# What this task involves:
Hunt through the entries for the word "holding" and copy each line in which it appears.

# Material shown:
<<<<

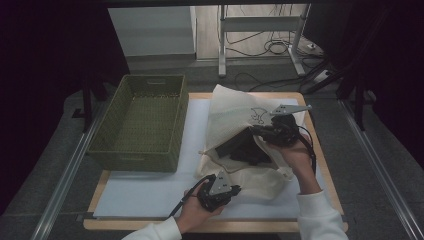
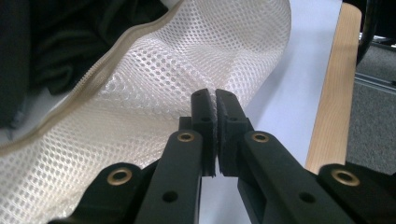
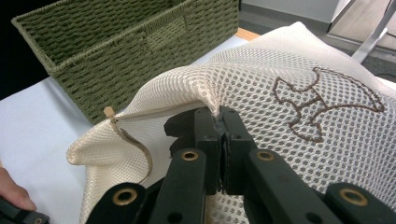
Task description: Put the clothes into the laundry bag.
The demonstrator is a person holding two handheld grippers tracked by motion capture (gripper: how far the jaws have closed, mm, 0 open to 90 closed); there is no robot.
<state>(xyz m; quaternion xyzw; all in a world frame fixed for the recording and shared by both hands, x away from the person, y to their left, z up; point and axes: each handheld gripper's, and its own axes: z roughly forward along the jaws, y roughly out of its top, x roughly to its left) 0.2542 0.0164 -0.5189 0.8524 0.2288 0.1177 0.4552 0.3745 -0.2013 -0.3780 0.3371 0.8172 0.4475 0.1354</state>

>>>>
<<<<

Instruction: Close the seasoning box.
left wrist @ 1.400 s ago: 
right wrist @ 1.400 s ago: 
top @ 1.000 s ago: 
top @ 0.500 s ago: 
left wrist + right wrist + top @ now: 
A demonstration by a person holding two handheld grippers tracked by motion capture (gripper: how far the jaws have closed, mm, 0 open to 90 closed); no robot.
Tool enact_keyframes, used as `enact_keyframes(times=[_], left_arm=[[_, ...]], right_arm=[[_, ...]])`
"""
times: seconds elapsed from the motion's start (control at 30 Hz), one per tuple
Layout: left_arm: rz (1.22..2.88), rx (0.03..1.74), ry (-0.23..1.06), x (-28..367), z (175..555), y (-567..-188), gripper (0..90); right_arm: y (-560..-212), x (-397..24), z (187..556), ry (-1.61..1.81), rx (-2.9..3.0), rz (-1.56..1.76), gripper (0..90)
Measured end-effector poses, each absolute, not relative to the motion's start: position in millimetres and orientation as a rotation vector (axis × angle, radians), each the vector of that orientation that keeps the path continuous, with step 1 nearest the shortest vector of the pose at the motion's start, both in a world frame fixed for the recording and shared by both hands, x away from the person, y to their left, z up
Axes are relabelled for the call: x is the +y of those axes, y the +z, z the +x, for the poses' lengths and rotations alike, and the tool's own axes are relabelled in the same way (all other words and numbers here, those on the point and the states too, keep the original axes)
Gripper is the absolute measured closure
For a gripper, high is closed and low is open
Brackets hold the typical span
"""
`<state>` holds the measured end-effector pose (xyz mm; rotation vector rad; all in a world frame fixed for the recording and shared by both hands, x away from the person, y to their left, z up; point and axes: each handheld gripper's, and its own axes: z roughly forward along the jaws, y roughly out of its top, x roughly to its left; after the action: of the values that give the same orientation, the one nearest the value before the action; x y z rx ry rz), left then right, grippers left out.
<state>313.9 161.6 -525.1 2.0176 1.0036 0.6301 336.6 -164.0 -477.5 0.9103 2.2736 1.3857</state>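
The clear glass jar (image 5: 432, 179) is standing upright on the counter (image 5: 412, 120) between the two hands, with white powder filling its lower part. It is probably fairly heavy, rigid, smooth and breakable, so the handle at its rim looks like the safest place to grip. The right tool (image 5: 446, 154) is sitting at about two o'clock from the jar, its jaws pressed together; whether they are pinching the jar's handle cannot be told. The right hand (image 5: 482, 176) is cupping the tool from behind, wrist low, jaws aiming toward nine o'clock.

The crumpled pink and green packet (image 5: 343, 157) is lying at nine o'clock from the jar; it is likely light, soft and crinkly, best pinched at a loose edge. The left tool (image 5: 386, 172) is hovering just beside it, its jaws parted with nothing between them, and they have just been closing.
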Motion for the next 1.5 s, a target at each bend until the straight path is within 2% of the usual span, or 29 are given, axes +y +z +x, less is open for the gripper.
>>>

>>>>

# Answer for this exercise:
The demonstrator is a person holding two handheld grippers tracked by motion capture (gripper: how far the jaws have closed, mm, 0 open to 90 closed); there is no robot.
A demonstration by a person holding two handheld grippers tracked by motion capture (gripper: how far the jaws have closed, mm, 0 open to 90 closed); no robot.

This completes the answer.